Fatima Cody Stanford

Stigma Survives Success

Renowned physician’s credentials questioned as she works to help fellow passenger

She was president of her first-year class at the Medical College of Georgia and is now on faculty at Harvard Medical School.

She’s earned a master’s degree in health policy and management from Emory University and a master’s of public administration from Harvard.

She’s held leadership positions in groups like the American Medical Association and the American College of Physicians, and she’s been invited to give hundreds of regional, national and international presentations on her work in obesity medicine.

But on October 30, 2018, Dr. Fatima Cody Stanford, ’07, was simply a physician trying to help a woman through a mid-flight panic attack, no matter what the flight attendants on board believed.

Just like waking up to eat breakfast

It was a Tuesday and Stanford was returning to Boston from a business trip to Indianapolis. It was just like any other day, she remembers thinking. “I travel a lot for work, so being on a plane for me, is like waking up to eat breakfast,” says the internist/pediatrician who is recognized nationally as an expert in obesity medicine. “In fact, it was going to be a short trip home. The next day I had to be in Pittsburgh to give the keynote for the American Academy of Nutrition and Dietetics, and then the next day, I had to be at the American College of Physicians headquarters in Philly.“

With about 130 emails to check, Stanford had settled into seat 9B for the two-and-a-half hour flight. Just before the flight crew closed the doors to the plane, a young woman rushed on the plane and to her seat – 9A. As the plane climbed to its cruising altitude of about 30,000 feet, it encountered turbulence and began to shake. The woman next to Stanford, who had fallen asleep, suddenly jerked awake, began kicking seat 8A in front of her, pushed her seat all the way back and began to tremble and hyperventilate.

Stanford sprang into action. And that’s where the trouble began.

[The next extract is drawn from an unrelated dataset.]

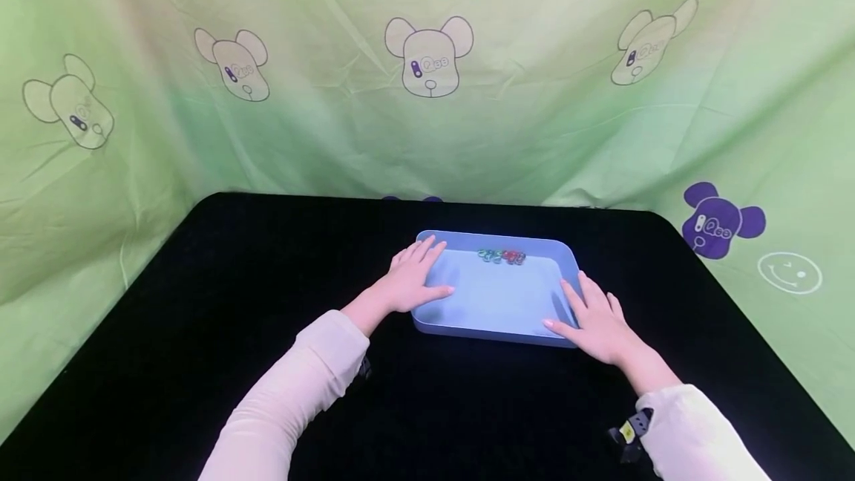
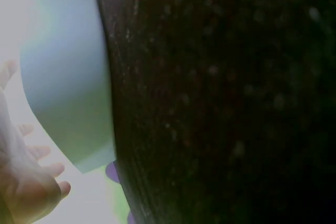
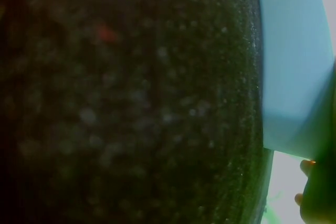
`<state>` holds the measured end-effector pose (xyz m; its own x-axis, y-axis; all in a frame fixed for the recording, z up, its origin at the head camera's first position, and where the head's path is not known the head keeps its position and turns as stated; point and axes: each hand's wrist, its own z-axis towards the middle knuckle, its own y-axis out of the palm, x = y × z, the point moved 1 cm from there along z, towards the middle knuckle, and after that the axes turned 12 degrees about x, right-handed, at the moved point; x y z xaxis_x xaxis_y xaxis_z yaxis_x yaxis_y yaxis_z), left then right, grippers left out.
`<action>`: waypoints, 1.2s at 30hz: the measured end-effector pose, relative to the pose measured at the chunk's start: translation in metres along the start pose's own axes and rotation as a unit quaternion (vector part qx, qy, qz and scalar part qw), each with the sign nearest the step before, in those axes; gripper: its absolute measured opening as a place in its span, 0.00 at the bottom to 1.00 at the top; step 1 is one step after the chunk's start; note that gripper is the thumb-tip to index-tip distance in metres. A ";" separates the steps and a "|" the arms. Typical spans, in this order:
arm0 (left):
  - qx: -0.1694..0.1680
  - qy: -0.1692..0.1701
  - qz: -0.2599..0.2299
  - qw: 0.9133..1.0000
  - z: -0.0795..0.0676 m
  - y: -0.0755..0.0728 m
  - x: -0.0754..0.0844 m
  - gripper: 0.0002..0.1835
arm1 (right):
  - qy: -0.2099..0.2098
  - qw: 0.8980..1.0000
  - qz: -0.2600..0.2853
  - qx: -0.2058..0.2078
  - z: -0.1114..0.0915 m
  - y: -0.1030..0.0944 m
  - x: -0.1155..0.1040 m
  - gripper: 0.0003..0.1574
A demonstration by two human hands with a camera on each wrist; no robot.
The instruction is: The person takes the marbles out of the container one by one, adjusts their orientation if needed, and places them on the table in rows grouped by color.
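Observation:
A shallow light-blue tray (image 1: 497, 295) lies on the black tabletop. Along its far inner side sit several small shiny glass-like pieces, a green group (image 1: 490, 255) beside a red group (image 1: 513, 257). My left hand (image 1: 414, 277) is at the tray's left end, fingers spread and overlapping the rim, thumb reaching over the inside. At the opposite end, my right hand (image 1: 600, 325) has its fingers extended along the right rim and its thumb over the near right corner. In the left wrist view, the left hand (image 2: 29, 182) shows spread fingers next to the tray's outer wall (image 2: 68, 87).
The black tabletop (image 1: 234, 303) surrounds the tray on every side. Behind it hangs a green curtain (image 1: 320, 132) printed with mouse-like heads. A small dark device (image 1: 631, 433) is strapped at the right sleeve.

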<state>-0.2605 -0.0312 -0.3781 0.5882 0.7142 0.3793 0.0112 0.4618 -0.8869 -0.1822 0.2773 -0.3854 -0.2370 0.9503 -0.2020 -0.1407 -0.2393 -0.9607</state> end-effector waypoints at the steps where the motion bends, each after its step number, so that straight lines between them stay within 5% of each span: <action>1: -0.001 0.002 -0.001 1.000 0.000 0.001 0.000 0.42 | -0.001 1.000 0.001 0.001 0.000 0.000 0.000 0.53; 36: -0.025 0.016 -0.034 0.999 0.024 0.012 0.013 0.41 | -0.002 1.000 0.020 0.012 -0.003 -0.001 0.002 0.51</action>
<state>-0.2723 -0.0040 -0.3776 0.6103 0.6649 0.4306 0.0916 0.4807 -0.8721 -0.1799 0.2795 -0.3855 -0.2476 0.9390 -0.2386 -0.1548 -0.2814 -0.9470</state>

“I was trying to figure out what was going on with her. I didn’t know if she was having a seizure,” Stanford says. “She was so close, directly to my left, that even if I weren’t a physician, I would have been trying to figure out how to help this woman.”

A flight attendant approached Stanford and asked if she was a doctor. Stanford answered yes and produced the pocket-sized version of her medical license she keeps in her wallet. “She looked at it very quickly and walked to the back of the plane as I was still trying to figure out what was going on with this woman next to me.”

Stanford sensed that the woman was having a panic attack and as she was making sure, another flight attendant approached and asked to see her medical license again. She produced it again and then began thinking of ways to help the woman next to her relax – including switching seats to allow her more room to stretch out. As soon as the two switched seats, both flight attendants reappeared asking for more verification that Stanford was a physician.

“The first flight attendant asked, ‘Are you a head doctor?,’” she remembers. Confused at what they meant and why they were questioning her credentials while a passenger was in distress, Stanford stated she was an MD and reminded them that they had both just seen her medical license.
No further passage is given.